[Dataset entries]
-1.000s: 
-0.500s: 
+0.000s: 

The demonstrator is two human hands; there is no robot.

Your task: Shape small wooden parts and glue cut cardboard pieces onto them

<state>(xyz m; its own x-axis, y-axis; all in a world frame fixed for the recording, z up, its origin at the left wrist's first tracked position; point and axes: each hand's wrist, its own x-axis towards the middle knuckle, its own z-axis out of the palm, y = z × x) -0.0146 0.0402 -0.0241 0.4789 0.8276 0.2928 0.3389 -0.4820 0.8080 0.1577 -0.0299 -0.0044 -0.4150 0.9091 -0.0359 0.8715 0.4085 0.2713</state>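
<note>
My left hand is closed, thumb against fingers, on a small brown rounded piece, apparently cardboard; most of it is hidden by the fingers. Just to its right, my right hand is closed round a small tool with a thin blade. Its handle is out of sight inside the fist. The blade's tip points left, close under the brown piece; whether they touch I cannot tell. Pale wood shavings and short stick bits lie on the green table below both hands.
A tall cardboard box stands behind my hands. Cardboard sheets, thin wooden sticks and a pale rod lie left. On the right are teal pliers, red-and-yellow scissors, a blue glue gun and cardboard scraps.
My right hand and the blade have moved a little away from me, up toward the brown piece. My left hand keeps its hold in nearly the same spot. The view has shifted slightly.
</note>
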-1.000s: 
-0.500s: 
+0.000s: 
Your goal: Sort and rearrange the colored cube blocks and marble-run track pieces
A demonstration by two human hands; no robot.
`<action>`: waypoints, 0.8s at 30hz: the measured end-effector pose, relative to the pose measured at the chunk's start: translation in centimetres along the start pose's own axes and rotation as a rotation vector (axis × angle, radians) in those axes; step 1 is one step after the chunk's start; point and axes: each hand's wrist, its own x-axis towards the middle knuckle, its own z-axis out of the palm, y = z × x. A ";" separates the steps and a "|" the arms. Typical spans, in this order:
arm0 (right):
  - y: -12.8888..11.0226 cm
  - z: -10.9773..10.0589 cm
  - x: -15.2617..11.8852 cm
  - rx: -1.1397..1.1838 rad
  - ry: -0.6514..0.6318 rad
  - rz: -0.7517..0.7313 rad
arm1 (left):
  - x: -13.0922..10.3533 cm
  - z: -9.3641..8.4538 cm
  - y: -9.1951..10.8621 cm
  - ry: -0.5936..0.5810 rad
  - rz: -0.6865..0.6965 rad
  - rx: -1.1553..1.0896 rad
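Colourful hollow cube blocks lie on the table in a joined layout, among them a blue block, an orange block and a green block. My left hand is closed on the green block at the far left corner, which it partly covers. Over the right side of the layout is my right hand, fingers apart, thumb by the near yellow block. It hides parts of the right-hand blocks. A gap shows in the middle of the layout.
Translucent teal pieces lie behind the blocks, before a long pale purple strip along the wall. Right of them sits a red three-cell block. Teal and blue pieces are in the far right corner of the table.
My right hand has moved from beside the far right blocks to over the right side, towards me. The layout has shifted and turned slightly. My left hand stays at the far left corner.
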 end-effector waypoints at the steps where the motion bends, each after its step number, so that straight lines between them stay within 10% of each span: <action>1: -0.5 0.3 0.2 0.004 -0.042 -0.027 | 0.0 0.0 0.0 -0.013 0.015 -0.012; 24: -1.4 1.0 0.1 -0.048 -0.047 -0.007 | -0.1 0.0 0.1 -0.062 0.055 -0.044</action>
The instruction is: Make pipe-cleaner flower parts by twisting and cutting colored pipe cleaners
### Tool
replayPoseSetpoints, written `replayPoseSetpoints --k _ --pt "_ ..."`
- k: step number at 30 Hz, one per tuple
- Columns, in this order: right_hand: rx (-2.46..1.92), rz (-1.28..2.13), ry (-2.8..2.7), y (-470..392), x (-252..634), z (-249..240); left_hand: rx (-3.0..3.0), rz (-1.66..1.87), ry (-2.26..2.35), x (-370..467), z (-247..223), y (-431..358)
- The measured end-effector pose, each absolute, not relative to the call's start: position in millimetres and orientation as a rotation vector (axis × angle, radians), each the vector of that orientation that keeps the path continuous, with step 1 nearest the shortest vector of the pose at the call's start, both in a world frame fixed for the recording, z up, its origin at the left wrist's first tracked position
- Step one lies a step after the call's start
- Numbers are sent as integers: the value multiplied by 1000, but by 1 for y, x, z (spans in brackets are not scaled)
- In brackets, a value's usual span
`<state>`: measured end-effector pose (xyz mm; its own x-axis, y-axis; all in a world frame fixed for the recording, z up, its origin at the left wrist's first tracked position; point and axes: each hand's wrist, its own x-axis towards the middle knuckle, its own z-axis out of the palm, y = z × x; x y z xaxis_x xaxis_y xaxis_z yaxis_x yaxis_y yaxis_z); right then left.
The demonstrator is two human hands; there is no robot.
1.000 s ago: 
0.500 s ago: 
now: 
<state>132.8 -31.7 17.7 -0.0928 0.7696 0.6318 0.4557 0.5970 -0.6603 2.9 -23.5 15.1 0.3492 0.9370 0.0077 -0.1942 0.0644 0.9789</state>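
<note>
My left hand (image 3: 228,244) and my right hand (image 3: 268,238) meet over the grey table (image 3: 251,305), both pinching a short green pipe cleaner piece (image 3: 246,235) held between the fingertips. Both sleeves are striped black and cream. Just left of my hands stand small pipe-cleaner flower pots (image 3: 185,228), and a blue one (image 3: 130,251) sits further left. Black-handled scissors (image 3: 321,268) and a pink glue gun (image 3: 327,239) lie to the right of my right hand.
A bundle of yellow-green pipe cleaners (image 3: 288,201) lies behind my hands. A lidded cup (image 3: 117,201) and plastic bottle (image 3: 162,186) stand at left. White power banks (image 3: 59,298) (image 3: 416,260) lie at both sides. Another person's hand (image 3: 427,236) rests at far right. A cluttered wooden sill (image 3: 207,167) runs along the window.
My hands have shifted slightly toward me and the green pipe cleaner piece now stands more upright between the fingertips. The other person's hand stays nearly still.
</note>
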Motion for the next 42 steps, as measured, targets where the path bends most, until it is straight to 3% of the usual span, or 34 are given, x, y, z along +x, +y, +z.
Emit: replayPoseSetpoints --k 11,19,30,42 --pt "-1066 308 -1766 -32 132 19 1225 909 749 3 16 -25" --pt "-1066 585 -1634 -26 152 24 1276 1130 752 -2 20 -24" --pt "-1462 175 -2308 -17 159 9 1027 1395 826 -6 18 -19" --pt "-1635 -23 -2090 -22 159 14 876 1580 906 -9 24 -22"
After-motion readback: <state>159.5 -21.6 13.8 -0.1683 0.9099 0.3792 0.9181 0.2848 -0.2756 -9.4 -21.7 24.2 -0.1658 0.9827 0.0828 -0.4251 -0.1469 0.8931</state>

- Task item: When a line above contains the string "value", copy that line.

- Solution to the exercise:
- Numbers are sent as integers: the value multiplied by 1000, but by 1 for y, x, z (spans in brackets are not scaled)
- In brackets, a value's usual span

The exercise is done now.